--- EXERCISE DETAILS ---
In the copy, keep every record exact and leave out all images.

--- MATERIAL PROVIDED ---
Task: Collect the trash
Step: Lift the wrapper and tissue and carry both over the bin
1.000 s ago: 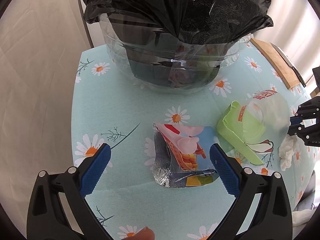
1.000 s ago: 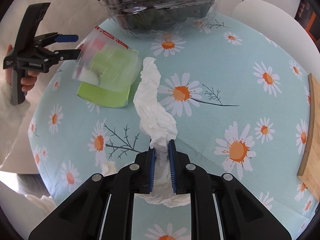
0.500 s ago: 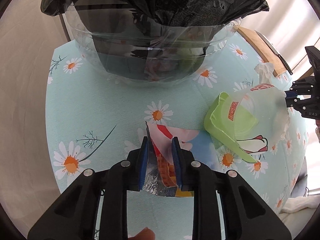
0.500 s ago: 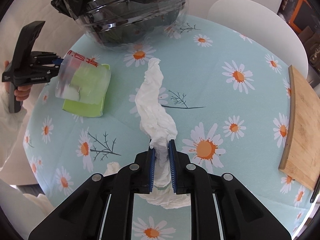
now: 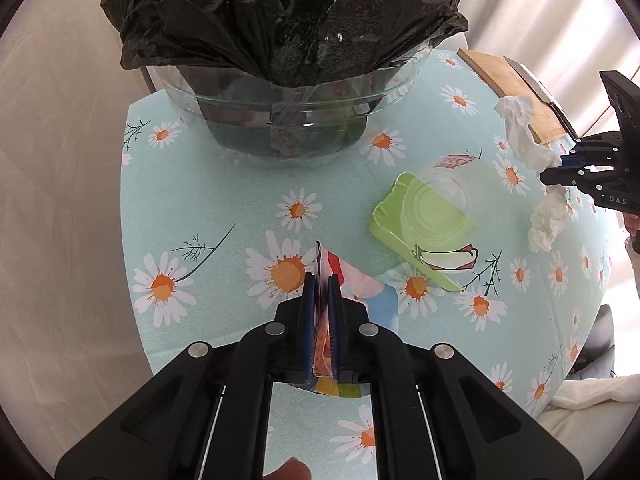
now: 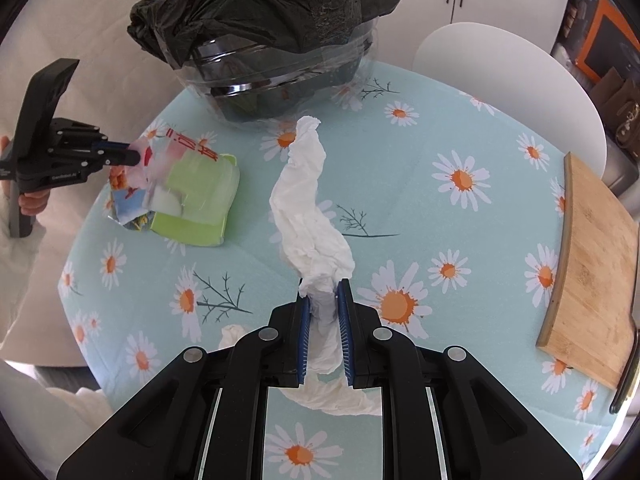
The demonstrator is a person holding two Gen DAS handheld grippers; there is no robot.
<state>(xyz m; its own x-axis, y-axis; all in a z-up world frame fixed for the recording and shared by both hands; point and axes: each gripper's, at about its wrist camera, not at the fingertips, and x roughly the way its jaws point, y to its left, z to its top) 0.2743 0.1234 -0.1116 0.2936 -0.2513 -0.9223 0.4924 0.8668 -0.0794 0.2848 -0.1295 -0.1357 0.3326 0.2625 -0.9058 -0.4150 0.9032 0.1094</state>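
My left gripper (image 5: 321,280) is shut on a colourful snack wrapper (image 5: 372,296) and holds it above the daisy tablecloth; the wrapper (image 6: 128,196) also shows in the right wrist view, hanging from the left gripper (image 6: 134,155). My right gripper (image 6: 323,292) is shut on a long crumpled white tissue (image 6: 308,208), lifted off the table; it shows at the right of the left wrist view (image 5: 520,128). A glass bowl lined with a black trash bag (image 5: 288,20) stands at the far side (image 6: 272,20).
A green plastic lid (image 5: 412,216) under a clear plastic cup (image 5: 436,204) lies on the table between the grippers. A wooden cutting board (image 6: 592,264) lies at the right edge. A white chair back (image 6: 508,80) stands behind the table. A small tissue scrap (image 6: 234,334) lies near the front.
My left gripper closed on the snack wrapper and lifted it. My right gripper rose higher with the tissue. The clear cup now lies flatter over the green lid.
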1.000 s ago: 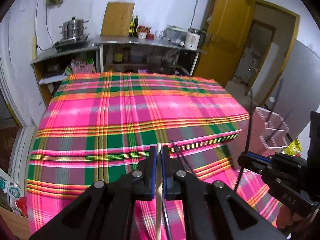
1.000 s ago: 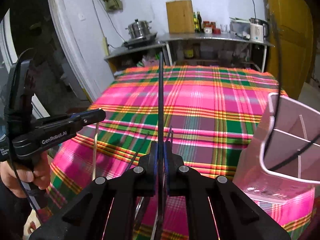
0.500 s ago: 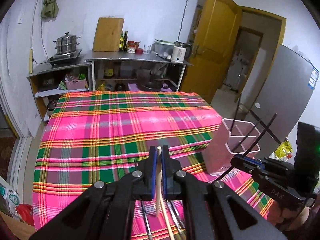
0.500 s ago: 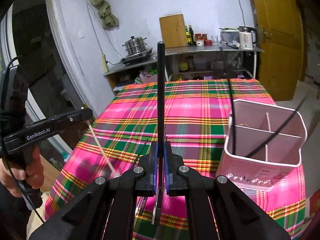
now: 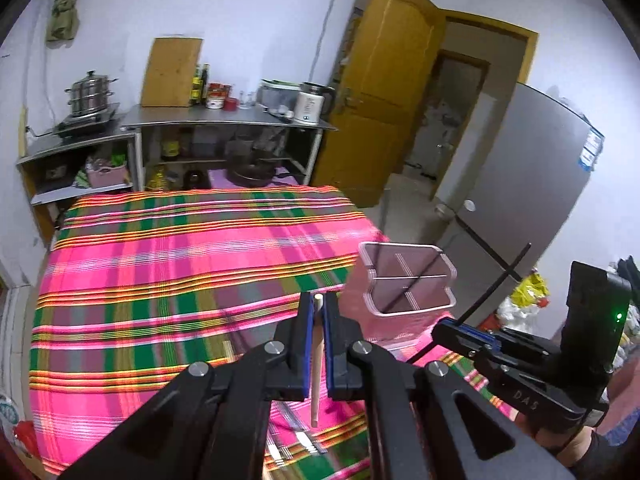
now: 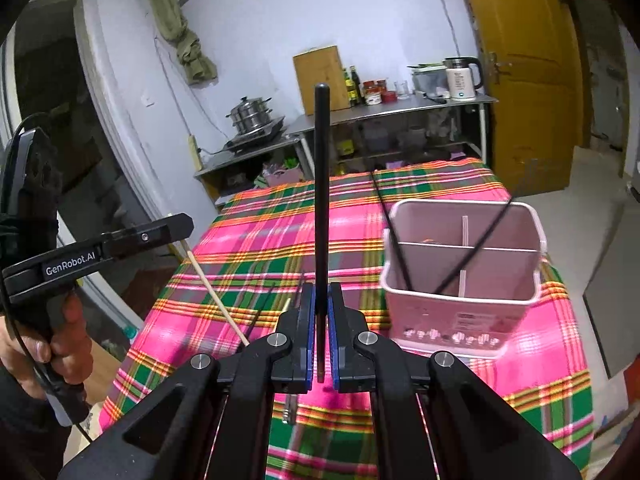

--- RESULT ---
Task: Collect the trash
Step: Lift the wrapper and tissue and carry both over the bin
1.000 s ago: 
1.000 s ago: 
0.500 s ago: 
0.500 s ago: 
now: 
now: 
The demonstrator is a person holding two Gen DAS handheld grippers; there is no robot.
<state>(xyz m; its own x-axis, y-axis; all in a z-up world frame fixed for the recording and shared by both hands; point and axes: each gripper's, at about its wrist camera, not at the fingertips, and x roughly the way its jaws point, y to its left, z to its top) 0.2743 0.1234 -0.1116 0.2936 -0.2513 -0.9223 0.4924 0.8668 -0.0794 0.2848 -0.1295 -0.1357 0.3326 0.2625 -0.9058 -0.4150 0.9032 0.1094</state>
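My left gripper (image 5: 321,280) is shut on a colourful snack wrapper (image 5: 372,296) and holds it above the daisy tablecloth; the wrapper (image 6: 128,196) also shows in the right wrist view, hanging from the left gripper (image 6: 134,155). My right gripper (image 6: 323,292) is shut on a long crumpled white tissue (image 6: 308,208), lifted off the table; it shows at the right of the left wrist view (image 5: 520,128). A glass bowl lined with a black trash bag (image 5: 288,20) stands at the far side (image 6: 272,20).
A green plastic lid (image 5: 412,216) under a clear plastic cup (image 5: 436,204) lies on the table between the grippers. A wooden cutting board (image 6: 592,264) lies at the right edge. A white chair back (image 6: 508,80) stands behind the table. A small tissue scrap (image 6: 234,334) lies near the front.
My left gripper closed on the snack wrapper and lifted it. My right gripper rose higher with the tissue. The clear cup now lies flatter over the green lid.
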1.000 s ago: 
1.000 s ago: 
0.500 s ago: 
0.500 s ago: 
now: 
now: 

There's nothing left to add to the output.